Don't get me wrong. These speeds are extremely fun. But it's definitely changing gameplay on a fundamental level. Example, at 9:00 we see an ubluntu spiral. But because distance means a lot less per time (due to high speeds) I am able to pace his spiral and stick on it from the side, almost completely nullifying the shock factor of the maneuver's profile. Were I not busy admiring the geometry, I even would have been able to land a few shots.
I think that the turn rate and the strafe speed contribute to this as well. I'm not sure what to make of it, though I don't necessarily think it's bad... Just different.
I often found that throwing my speed down would trip people up, especially with the turn rate normalization and the strafe increase. I could pull tighter circles than my pursuers and they had no idea where I went. First example of this at about 10:40.
Though more important than that, after reviewing the video, the largest obstacle in current gameplay would be health.
The 250 is a little high, but has not nearly as big of an impact as the regeneration aspect.
If I had to think of a way that could accommodate both new and veteran players, I would say keep medium sized health pools, but limit the regenerative capacity.
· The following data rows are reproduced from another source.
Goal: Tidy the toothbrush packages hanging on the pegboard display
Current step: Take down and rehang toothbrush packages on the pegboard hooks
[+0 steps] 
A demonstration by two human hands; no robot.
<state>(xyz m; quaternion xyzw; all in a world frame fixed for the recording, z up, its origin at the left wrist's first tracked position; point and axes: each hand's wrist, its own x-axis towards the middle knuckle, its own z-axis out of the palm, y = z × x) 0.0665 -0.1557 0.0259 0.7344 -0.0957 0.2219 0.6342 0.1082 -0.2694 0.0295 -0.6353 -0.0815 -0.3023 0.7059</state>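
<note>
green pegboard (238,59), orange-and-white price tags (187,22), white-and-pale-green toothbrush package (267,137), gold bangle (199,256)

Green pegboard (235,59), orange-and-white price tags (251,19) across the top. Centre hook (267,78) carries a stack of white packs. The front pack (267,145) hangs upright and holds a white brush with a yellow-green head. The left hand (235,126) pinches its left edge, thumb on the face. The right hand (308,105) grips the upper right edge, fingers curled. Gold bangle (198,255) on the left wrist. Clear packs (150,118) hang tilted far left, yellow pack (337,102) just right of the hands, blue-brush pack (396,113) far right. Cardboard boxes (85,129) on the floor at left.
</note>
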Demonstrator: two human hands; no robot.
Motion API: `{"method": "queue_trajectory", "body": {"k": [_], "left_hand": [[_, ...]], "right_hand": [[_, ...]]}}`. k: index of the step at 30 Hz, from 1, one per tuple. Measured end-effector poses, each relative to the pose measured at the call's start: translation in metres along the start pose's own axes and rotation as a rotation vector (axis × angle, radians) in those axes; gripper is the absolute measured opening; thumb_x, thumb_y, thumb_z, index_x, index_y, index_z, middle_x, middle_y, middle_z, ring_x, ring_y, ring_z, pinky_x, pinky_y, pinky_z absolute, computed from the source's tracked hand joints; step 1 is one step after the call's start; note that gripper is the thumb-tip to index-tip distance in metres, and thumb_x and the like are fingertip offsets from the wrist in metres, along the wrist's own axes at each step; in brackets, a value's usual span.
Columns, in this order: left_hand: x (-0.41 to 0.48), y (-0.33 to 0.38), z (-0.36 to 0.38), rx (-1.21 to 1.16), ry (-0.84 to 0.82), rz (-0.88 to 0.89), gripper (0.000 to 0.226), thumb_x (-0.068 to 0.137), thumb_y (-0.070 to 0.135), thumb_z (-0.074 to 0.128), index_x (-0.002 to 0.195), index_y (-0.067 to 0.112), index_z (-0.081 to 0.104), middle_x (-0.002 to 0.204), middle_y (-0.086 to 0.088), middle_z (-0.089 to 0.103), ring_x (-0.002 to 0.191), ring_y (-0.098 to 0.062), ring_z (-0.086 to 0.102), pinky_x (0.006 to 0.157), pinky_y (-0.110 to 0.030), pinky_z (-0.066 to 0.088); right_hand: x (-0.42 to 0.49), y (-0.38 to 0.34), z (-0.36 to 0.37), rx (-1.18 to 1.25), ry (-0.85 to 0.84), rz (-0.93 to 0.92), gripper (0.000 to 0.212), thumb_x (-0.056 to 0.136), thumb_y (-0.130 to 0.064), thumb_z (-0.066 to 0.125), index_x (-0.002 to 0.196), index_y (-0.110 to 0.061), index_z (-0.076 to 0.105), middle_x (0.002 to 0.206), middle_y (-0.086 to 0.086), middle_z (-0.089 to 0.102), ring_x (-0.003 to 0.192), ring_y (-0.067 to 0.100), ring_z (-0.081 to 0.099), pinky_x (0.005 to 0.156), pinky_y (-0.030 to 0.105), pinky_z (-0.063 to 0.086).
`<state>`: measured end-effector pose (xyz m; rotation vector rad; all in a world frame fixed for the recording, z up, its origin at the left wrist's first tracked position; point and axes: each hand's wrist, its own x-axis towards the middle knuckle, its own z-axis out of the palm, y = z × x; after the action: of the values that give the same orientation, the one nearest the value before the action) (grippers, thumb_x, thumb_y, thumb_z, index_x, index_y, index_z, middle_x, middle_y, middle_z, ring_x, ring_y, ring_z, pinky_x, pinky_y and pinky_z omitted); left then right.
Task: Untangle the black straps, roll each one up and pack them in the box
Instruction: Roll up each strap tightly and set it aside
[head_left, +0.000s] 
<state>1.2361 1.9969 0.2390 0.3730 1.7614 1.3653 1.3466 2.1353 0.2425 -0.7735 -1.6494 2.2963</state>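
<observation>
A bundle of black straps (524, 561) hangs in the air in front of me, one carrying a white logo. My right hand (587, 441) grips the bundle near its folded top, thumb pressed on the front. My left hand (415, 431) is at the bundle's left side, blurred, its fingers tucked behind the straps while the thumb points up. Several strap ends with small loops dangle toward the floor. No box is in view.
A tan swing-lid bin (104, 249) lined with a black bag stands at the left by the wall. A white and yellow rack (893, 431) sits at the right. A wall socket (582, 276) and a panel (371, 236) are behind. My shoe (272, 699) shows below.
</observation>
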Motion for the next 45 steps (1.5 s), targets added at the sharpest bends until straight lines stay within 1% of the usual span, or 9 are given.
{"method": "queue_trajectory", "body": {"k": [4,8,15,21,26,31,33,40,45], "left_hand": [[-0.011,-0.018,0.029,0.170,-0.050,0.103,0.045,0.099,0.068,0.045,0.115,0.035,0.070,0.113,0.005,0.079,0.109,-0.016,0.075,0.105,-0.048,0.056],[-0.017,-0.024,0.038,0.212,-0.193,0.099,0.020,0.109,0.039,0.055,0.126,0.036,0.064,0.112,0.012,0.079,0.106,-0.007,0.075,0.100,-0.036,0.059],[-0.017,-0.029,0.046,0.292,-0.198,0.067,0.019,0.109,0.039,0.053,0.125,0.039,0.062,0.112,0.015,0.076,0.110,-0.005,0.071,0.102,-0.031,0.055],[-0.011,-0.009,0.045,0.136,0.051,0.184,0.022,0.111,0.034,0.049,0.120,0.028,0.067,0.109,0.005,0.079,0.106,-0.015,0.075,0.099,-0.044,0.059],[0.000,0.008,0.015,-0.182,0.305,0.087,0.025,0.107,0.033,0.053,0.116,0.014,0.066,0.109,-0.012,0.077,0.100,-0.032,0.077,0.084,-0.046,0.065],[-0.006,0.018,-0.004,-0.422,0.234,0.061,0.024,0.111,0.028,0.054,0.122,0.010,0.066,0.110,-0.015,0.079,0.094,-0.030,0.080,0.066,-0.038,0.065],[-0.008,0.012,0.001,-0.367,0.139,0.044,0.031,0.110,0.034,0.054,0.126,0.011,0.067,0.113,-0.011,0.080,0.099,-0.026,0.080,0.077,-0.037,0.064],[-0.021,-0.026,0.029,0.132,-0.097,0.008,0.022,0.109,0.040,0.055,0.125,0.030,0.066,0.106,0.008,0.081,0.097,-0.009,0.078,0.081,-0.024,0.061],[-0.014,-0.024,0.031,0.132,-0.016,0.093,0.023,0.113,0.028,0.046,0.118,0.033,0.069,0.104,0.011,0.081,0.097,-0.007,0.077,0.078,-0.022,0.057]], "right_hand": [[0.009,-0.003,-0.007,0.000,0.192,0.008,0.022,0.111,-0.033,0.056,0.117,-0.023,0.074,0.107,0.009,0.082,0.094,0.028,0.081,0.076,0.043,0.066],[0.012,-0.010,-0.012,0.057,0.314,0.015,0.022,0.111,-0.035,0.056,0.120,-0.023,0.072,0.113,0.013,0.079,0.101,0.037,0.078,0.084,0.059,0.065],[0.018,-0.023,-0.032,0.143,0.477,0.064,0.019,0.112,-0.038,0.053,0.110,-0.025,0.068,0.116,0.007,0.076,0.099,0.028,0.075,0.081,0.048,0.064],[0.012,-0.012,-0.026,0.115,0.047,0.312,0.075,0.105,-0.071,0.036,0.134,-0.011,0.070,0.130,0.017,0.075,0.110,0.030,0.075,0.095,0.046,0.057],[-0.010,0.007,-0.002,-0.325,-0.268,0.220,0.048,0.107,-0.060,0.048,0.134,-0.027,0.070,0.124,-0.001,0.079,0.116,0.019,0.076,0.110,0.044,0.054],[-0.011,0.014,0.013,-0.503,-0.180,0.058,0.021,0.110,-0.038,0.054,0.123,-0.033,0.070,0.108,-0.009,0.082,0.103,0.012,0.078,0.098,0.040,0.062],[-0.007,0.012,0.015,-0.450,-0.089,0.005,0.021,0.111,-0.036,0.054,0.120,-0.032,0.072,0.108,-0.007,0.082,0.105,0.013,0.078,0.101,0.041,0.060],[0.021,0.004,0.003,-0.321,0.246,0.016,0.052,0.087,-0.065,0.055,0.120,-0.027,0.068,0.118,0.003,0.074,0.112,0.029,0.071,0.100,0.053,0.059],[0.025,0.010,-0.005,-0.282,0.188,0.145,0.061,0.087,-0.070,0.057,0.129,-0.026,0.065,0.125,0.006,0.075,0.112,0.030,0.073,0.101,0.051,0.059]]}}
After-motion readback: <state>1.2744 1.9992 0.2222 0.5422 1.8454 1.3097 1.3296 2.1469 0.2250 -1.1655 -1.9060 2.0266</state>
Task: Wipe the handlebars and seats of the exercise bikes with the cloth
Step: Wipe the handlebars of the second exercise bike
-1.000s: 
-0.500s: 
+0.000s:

For example, if your regeneration hit a cap of 125% of your lowest health value that life.
Starting the game with 200 health, if you take 60 damage bringing you down to 140, you will only be able to regenerate to a max of 175 (125% of 140). If you then take 20 damage bringing you down to 150, you regenerate back up to 175 (as you haven't dipped lower than the lowest value). If you're then brought down to 10 health, you can only regenerate back up to 12.5!
This gives newer players access to regeneration, while making it so that vets will eventually take enough attrition to die.
And kind of simulates a shield generator taking damage as the main hull takes damage.